**Directions:** Write out the complete data exactly as written.

# # # # #

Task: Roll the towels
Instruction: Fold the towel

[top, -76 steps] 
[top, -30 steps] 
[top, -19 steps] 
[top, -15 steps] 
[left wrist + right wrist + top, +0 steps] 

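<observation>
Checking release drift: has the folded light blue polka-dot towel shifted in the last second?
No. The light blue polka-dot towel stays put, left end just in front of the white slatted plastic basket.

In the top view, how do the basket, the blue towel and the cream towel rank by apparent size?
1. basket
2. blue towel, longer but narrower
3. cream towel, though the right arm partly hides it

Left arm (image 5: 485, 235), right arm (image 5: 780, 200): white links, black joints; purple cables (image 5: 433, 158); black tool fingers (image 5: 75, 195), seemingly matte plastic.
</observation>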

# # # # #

**The answer:**
Task: Roll the towels
Instruction: Fold the towel

[top, -76 steps] 
[top, -30 steps] 
[top, -19 steps] 
[top, -15 steps] 
[left wrist + right wrist + top, +0 steps] 

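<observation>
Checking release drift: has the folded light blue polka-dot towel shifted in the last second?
No. The light blue polka-dot towel stays put, left end just in front of the white slatted plastic basket.

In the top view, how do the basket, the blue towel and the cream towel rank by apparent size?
1. basket
2. blue towel, longer but narrower
3. cream towel, though the right arm partly hides it

Left arm (image 5: 485, 235), right arm (image 5: 780, 200): white links, black joints; purple cables (image 5: 433, 158); black tool fingers (image 5: 75, 195), seemingly matte plastic.
</observation>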

The submitted answer is complete.